Does that sound harsh?  I don't mean to sound harsh but how else do I say, "Back off and let me do my job." That sounds worse, right? Adjust your parental expectations, sounds much kinder.:) So lets talk three year old.

Red Cross swimming lessons do not begin until the age of three.  This is the age that Red Cross has decided your little fish is ready to enter a class. Personally, I couldn't agree more. 


Now your all ready to start your little one down the road of swimming.  So you go to sign up for lessons and find out that the very first level of classes is all full. Now, I know that you are thinking that it doesn't matter, I know that you are thinking my little one likes the water, and I know you think that it will be ok to put your child in the next level up, but don't, STOP. 

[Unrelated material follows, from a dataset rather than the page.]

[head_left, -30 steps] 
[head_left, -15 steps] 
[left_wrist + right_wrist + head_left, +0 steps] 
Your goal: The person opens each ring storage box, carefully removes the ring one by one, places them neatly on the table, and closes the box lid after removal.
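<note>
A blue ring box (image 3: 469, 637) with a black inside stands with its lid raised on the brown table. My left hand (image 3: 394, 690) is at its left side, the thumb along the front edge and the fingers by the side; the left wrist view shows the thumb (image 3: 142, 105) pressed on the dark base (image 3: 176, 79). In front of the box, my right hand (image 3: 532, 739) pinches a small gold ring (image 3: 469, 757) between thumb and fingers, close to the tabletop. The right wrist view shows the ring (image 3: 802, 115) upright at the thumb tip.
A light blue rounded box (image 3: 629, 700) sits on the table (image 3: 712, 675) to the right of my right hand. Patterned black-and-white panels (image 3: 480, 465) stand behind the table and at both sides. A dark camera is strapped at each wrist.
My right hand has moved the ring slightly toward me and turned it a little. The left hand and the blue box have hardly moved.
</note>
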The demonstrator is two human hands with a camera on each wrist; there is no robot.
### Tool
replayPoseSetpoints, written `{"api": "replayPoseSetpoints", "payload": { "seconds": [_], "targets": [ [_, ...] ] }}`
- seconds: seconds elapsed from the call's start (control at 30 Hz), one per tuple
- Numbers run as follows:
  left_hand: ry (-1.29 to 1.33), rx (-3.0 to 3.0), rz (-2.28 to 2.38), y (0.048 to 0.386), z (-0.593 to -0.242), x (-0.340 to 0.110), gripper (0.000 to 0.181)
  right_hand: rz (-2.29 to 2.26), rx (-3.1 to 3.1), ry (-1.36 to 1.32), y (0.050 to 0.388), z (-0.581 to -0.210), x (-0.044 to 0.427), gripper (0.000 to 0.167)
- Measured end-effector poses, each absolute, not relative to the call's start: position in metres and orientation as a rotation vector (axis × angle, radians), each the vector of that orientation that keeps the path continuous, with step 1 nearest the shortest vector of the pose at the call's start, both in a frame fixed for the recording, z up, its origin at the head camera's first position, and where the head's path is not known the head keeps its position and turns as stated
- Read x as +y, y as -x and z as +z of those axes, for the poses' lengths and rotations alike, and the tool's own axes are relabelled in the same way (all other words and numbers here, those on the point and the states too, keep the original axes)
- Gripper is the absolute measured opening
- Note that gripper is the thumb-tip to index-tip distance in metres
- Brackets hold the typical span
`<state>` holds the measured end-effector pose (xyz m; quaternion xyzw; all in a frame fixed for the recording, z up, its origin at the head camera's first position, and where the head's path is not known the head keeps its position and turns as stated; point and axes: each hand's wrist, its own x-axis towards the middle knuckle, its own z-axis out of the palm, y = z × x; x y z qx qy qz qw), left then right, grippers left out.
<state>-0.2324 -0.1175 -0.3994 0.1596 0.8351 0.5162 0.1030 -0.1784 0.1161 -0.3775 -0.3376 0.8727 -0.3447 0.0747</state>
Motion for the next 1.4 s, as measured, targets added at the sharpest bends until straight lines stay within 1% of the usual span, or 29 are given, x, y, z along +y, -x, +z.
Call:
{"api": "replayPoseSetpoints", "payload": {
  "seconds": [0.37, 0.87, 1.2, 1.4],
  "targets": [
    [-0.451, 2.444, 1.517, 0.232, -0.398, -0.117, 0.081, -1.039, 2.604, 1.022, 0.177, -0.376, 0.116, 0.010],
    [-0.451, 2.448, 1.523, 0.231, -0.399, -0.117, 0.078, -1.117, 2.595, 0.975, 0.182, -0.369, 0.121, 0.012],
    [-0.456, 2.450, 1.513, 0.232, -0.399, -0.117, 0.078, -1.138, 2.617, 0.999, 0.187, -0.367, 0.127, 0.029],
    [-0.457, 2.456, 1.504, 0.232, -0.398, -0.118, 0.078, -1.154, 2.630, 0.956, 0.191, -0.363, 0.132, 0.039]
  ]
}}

To often we have this happen only to end up with a very scared little one.  This is there first time in the water away from you.  This is the first time that a teacher (stranger) is trying to dunk them and letting them go in the water.  The way a teacher teaches the first level and the second level are entirely different.



For example in level one we do not require a child to go all the way under the water by herself. We do not require a child to float by himself and we do not require a child to jump in to the water himself.  Meanwhile, we require all these things out of level two. Even if your child will do this for you they may be less willing to do it with a teacher.

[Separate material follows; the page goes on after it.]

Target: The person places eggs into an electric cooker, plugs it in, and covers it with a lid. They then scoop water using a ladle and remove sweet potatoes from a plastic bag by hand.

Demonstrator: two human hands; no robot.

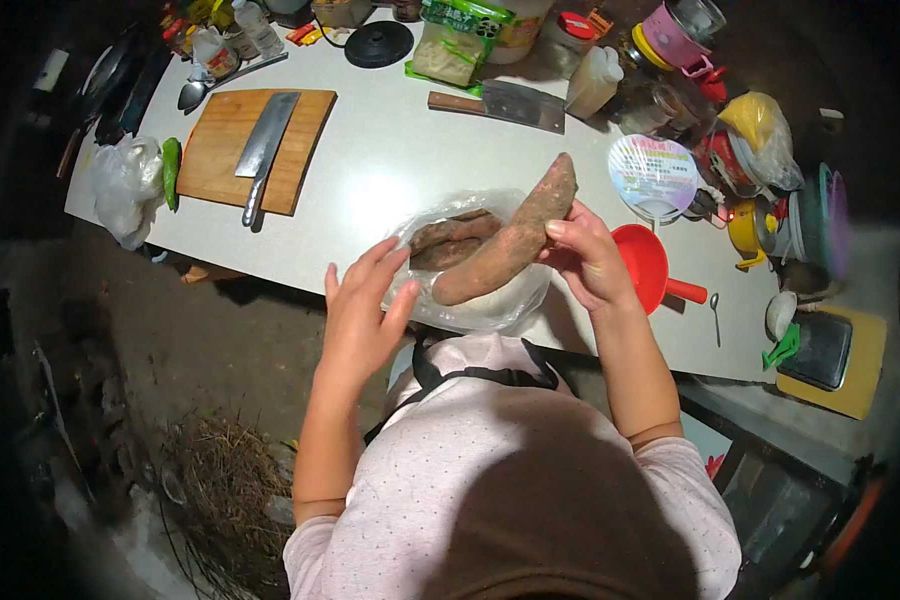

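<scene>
Right hand [588,262] grasps a long sweet potato [510,238] above the plastic bag [475,305] (more tubers inside) at the table's [390,160] near edge; left hand [362,312], released, touches the bag.

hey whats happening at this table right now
A person stands at a white table. The right hand grips a long sweet potato above a clear plastic bag that holds more of them. The left hand rests open against the bag's near edge. Farther back, a cleaver lies on a wooden cutting board, and a second cleaver lies on the table. A red funnel sits beside the right hand.
</scene>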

Once you start lessons give the teacher a day or two to establish trust with your child.  Many times I have had parents after the first day tell me that I don't have to hold on to a child.  That they can swim by himself.  The problem is if I don't hold on those first couple of days when I challenge them in days to come they will not trust me to keep him safe.

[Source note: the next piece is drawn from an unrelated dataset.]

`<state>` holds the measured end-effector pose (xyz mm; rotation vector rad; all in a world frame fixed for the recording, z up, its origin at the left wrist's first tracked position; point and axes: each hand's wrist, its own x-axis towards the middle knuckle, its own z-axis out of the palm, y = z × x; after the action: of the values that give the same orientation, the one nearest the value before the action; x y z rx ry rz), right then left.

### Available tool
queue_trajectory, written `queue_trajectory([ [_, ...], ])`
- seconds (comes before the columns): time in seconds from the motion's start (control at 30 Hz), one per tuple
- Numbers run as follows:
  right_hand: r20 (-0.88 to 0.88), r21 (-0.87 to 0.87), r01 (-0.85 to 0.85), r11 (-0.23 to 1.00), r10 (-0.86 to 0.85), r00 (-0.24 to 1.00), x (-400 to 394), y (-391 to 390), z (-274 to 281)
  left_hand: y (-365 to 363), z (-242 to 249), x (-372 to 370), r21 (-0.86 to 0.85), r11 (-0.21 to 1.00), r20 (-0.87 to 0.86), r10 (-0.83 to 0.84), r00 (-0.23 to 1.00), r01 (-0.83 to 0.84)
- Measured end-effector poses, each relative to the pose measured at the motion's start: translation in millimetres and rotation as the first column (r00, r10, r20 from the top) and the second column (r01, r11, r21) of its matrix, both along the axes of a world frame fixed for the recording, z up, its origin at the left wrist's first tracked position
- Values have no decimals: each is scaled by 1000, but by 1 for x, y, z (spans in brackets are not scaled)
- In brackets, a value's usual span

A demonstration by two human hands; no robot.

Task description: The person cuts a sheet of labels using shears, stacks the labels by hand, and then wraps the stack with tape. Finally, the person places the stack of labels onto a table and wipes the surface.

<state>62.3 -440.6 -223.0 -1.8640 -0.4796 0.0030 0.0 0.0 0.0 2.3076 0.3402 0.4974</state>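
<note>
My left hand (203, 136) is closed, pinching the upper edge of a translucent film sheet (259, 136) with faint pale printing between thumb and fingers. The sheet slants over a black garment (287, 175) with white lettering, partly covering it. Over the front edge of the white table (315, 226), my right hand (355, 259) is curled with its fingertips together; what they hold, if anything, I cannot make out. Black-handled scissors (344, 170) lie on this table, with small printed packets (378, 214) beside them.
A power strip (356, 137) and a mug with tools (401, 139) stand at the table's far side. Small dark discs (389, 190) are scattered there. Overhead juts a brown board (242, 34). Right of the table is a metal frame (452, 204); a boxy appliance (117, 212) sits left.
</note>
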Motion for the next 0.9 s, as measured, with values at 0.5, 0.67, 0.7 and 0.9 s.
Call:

Here are a few of my biggest no, no's. Number one, do not let your child out of the water if they start crying. We will deal with crying, it is easier to deal with the crying when the child knows you won't let them out of it, the crying almost always stops after the second day of lessons. Number two, do not let your child hear you tell the teacher that they can't get their face/ears/or nose wet. I had one little stinker, after hearing his mom tell me he didn't want to get his face wet, remind me over and over again that his mom said he didn't have to go under the water. Unfortunately, he did not progress because your face in the water is a crucial step to learning to swim.  Number three, never let your child see you sweat. I know that there are many parents who don't like swimming but want there child to learn and be safe around water. Try to keep it on the down low that you don't like water.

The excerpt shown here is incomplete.